Brief: Set down all of the lines below exactly as they are given.

☆ ☆ ☆

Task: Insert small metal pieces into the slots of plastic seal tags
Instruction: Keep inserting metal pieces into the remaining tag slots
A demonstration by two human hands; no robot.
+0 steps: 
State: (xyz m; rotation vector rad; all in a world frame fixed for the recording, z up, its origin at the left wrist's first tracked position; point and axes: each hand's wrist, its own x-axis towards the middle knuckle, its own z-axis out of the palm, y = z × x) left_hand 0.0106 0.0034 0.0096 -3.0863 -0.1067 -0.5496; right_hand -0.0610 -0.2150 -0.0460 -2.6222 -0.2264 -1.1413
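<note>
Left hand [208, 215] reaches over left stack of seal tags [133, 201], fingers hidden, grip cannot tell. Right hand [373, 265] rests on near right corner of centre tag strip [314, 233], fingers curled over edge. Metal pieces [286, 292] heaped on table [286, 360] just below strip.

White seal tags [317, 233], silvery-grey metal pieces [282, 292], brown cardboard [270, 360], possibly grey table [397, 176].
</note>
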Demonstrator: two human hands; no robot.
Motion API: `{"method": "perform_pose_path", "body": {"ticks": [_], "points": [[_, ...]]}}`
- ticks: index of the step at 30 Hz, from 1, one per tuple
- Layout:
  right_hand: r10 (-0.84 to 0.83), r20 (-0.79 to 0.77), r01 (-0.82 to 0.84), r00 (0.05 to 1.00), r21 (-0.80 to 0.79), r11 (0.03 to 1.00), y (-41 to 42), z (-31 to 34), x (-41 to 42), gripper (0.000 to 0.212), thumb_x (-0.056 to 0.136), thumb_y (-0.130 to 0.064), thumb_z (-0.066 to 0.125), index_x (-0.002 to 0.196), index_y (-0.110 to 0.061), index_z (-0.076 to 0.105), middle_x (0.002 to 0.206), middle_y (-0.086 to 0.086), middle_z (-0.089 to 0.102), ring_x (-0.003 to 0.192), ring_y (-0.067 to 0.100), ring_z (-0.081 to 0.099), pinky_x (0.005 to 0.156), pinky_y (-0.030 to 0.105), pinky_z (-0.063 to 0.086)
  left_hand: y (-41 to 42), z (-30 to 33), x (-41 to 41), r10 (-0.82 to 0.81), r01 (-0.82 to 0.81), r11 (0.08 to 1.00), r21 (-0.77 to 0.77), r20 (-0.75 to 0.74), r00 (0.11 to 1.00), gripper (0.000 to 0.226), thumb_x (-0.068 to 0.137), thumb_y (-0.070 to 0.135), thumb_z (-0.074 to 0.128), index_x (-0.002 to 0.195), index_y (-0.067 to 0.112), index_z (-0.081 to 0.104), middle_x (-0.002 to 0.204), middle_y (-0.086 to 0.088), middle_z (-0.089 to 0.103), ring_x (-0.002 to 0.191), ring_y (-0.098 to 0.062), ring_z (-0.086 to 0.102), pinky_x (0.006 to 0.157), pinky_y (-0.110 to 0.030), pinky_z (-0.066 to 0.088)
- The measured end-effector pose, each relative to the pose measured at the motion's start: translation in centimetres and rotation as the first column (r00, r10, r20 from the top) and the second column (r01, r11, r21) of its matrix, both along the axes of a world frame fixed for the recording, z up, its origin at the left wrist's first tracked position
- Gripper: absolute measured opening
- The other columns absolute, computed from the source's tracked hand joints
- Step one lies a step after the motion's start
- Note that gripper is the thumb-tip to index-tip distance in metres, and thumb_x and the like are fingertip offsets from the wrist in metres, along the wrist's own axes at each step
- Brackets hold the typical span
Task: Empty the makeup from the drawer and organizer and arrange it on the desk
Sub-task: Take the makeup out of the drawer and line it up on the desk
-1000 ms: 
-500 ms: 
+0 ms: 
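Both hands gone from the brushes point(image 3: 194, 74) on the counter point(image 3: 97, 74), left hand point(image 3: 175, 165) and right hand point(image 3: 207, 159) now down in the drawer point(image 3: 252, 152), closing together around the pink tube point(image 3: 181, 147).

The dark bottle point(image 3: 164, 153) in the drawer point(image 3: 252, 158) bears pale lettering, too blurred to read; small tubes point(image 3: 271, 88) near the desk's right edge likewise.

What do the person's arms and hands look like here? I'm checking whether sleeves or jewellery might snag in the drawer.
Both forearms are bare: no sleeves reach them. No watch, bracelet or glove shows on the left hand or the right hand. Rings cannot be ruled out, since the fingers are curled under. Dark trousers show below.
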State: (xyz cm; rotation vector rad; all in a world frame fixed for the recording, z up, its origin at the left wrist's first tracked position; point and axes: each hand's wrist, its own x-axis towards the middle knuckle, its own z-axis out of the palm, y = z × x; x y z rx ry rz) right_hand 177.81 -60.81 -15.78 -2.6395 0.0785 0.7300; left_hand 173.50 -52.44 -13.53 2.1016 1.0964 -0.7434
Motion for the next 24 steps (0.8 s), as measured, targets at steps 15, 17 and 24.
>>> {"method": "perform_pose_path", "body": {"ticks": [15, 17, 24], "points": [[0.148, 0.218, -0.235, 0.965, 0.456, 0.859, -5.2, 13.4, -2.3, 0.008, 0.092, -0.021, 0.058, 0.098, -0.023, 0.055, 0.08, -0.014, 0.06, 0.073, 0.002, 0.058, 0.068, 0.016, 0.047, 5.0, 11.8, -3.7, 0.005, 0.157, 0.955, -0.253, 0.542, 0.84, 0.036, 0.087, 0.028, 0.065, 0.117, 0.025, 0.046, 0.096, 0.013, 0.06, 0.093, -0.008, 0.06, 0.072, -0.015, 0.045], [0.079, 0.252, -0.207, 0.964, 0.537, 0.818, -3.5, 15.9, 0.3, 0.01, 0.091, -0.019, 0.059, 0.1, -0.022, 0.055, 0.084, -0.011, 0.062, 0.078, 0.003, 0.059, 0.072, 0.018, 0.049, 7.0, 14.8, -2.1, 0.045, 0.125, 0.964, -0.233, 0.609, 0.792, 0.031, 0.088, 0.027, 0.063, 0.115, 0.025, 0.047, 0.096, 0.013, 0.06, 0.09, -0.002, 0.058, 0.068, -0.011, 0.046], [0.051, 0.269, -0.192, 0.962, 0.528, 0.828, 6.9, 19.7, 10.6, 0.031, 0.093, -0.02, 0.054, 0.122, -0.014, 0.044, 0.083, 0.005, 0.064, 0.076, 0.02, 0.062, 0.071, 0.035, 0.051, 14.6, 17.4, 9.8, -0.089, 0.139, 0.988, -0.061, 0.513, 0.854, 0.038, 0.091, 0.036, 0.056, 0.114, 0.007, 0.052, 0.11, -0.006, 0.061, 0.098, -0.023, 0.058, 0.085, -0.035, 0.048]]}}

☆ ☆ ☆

Finished task:
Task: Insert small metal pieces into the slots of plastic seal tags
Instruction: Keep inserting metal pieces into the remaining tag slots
A demonstration by two human hands; no robot.
+0 steps: 
State: (xyz m; rotation vector rad; all in a world frame fixed for the recording, z up, its origin at the left wrist's first tracked position; point and axes: each hand's wrist, its own x-axis towards the middle knuckle, its own z-axis out of the palm, y = z × x) left_hand 0.0106 0.0034 0.0096 -3.0863 -0.1067 -0.5496; right_hand -0.0610 -0.2150 -0.0460 -2.6222 -0.2264 -1.1413
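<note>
Left hand [208, 215] reaches over left stack of seal tags [133, 201], fingers hidden, grip cannot tell. Right hand [373, 265] rests on near right corner of centre tag strip [314, 233], fingers curled over edge. Metal pieces [286, 292] heaped on table [286, 360] just below strip.

White seal tags [317, 233], silvery-grey metal pieces [282, 292], brown cardboard [270, 360], possibly grey table [397, 176].
</note>
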Demonstrator: two human hands; no robot.
Motion API: `{"method": "perform_pose_path", "body": {"ticks": [_], "points": [[_, ...]]}}`
- ticks: index of the step at 30 Hz, from 1, one per tuple
- Layout:
  right_hand: r10 (-0.84 to 0.83), r20 (-0.79 to 0.77), r01 (-0.82 to 0.84), r00 (0.05 to 1.00), r21 (-0.80 to 0.79), r11 (0.03 to 1.00), y (-41 to 42), z (-31 to 34), x (-41 to 42), gripper (0.000 to 0.212), thumb_x (-0.056 to 0.136), thumb_y (-0.130 to 0.064), thumb_z (-0.066 to 0.125), index_x (-0.002 to 0.196), index_y (-0.110 to 0.061), index_z (-0.076 to 0.105), middle_x (0.002 to 0.206), middle_y (-0.086 to 0.086), middle_z (-0.089 to 0.102), ring_x (-0.003 to 0.192), ring_y (-0.067 to 0.100), ring_z (-0.081 to 0.099), pinky_x (0.005 to 0.156), pinky_y (-0.030 to 0.105), pinky_z (-0.063 to 0.086)
  left_hand: y (-41 to 42), z (-30 to 33), x (-41 to 41), r10 (-0.82 to 0.81), r01 (-0.82 to 0.81), r11 (0.08 to 1.00), r21 (-0.77 to 0.77), r20 (-0.75 to 0.74), r00 (0.11 to 1.00), gripper (0.000 to 0.226), thumb_x (-0.068 to 0.137), thumb_y (-0.070 to 0.135), thumb_z (-0.074 to 0.128), index_x (-0.002 to 0.195), index_y (-0.067 to 0.112), index_z (-0.081 to 0.104), middle_x (-0.002 to 0.204), middle_y (-0.086 to 0.088), middle_z (-0.089 to 0.103), ring_x (-0.002 to 0.191), ring_y (-0.098 to 0.062), ring_z (-0.086 to 0.102), pinky_x (0.006 to 0.157), pinky_y (-0.110 to 0.030), pinky_z (-0.066 to 0.088)
- The measured end-effector pose, each relative to the pose measured at the motion's start: translation in centimetres and rotation as the first column (r00, r10, r20 from the top) and the second column (r01, r11, r21) of its matrix, both along the axes of a world frame fixed for the recording, z up, its origin at the left wrist's first tracked position
- Gripper: absolute measured opening
- The other columns absolute, computed from the source's tracked hand joints
- Step one lies a step after the motion's start
- Note that gripper is the thumb-tip to index-tip distance in metres, and thumb_x and the like are fingertip offsets from the wrist in metres, along the wrist's own axes at each step
- Brackets hold the typical span
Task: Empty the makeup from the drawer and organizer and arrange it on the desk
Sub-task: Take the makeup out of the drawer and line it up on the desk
-1000 ms: 
-500 ms: 
+0 ms: 
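Both hands gone from the brushes point(image 3: 194, 74) on the counter point(image 3: 97, 74), left hand point(image 3: 175, 165) and right hand point(image 3: 207, 159) now down in the drawer point(image 3: 252, 152), closing together around the pink tube point(image 3: 181, 147).

The dark bottle point(image 3: 164, 153) in the drawer point(image 3: 252, 158) bears pale lettering, too blurred to read; small tubes point(image 3: 271, 88) near the desk's right edge likewise.

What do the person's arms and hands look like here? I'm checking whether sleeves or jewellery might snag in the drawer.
Both forearms are bare: no sleeves reach them. No watch, bracelet or glove shows on the left hand or the right hand. Rings cannot be ruled out, since the fingers are curled under. Dark trousers show below.
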State: (xyz cm; rotation vector rad; all in a world frame fixed for the recording, z up, its origin at the left wrist's first tracked position; point and axes: each hand's wrist, its own x-axis towards the middle knuckle, its own z-axis out of the palm, y = z × x; x y z rx ry rz) right_hand 177.81 -60.81 -15.78 -2.6395 0.0785 0.7300; left_hand 173.50 -52.44 -13.53 2.1016 1.0964 -0.7434
Motion for the next 24 steps (0.8 s), as measured, targets at steps 15, 17 and 24.
>>> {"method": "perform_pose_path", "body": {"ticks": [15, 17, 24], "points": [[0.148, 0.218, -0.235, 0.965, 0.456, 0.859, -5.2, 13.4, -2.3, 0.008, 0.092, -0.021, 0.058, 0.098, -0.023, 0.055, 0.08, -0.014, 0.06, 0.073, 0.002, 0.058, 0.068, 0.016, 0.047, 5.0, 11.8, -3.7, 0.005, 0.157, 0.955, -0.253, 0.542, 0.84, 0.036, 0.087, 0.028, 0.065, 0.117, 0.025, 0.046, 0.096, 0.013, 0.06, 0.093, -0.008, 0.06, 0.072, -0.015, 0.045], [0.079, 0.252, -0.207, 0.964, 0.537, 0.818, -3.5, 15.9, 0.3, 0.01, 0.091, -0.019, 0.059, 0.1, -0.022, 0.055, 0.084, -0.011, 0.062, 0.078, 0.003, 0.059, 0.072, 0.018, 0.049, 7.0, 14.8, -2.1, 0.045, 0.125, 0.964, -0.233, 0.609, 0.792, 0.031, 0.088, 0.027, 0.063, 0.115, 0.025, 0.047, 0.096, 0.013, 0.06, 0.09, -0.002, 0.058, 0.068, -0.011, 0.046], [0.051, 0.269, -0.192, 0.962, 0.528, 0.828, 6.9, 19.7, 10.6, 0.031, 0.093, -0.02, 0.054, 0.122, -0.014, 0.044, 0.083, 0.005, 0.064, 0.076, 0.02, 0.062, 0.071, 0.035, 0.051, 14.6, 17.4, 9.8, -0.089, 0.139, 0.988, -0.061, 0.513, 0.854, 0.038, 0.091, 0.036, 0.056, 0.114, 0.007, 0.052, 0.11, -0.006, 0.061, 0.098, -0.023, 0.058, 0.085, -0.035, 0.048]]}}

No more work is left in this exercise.